The Arkansas Building, a Reed development that was once home to the Pfeifer Brothers Department Store and later the Dillard's Inc. corporate headquarters, will also house rehearsal and office space for Ballet Arkansas. Next door in another Reed project, the M.M. Cohn Co. building at 510 Main, the Arkansas Symphony Orchestra plans to take on its own rehearsal space.


The arts component is key to the city’s marketing of Main Street as the "Creative Corridor." But delays in development have clouded the timeline for occupancy.


Karen Basset, executive director of Ballet Arkansas, said the company was originally supposed to move its studio and offices into a space in the Arkansas Building in fall 2013. She said the studio space is almost done, but the offices are far from complete and she has no estimates on when they can relocate.


Christina Littlejohn, executive director of the Arkansas Symphony Orchestra, said they were originally supposed to move in during the summer 2014.


"We don’t know when we will move in," Littlejohn said. "I wish I knew.
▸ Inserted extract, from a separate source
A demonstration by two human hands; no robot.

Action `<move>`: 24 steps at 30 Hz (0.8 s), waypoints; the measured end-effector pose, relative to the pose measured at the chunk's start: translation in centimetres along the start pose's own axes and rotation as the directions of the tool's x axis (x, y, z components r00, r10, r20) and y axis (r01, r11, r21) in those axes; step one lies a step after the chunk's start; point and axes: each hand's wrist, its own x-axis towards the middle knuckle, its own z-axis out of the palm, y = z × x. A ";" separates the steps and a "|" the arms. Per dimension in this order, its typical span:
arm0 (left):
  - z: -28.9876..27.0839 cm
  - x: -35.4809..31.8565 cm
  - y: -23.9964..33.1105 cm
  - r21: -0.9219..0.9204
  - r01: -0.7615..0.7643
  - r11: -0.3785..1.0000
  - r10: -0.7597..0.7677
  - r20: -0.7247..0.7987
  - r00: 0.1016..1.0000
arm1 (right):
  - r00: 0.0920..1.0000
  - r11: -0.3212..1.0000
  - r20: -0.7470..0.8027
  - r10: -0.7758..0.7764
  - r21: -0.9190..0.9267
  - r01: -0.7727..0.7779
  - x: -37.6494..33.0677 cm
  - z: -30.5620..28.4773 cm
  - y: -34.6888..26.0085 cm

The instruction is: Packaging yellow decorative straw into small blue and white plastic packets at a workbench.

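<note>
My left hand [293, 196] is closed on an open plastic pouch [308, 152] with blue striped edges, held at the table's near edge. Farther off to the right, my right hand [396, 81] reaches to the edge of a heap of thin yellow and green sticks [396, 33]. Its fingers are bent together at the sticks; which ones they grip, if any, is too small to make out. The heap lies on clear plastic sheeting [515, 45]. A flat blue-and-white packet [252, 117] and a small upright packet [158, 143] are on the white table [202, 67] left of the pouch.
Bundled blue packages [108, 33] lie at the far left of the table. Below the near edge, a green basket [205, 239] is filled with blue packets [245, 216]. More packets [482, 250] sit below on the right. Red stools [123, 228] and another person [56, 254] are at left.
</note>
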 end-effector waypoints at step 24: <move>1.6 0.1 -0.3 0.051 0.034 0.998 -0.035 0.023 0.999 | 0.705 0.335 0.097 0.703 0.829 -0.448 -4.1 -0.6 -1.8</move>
We’re optimistic it'll be within the next three months."


While some Main Street projects have gone off schedule, the developers at Moses Tucker remain optimistic about growth, and they plan to manage it in stages.


"We think the demand is there for more, and one interesting contrast in some of this urban redevelopment is many of the projects are smaller," Tucker said. "Often you’ll see suburban apartment projects with 250 units, and we just don’t have the space to do that downtown, particularly on Main Street … So instead of having one project with 250 units, what we'd like to do is 30-40-50 every year to 18 months and let the market absorb them in a more realistic way."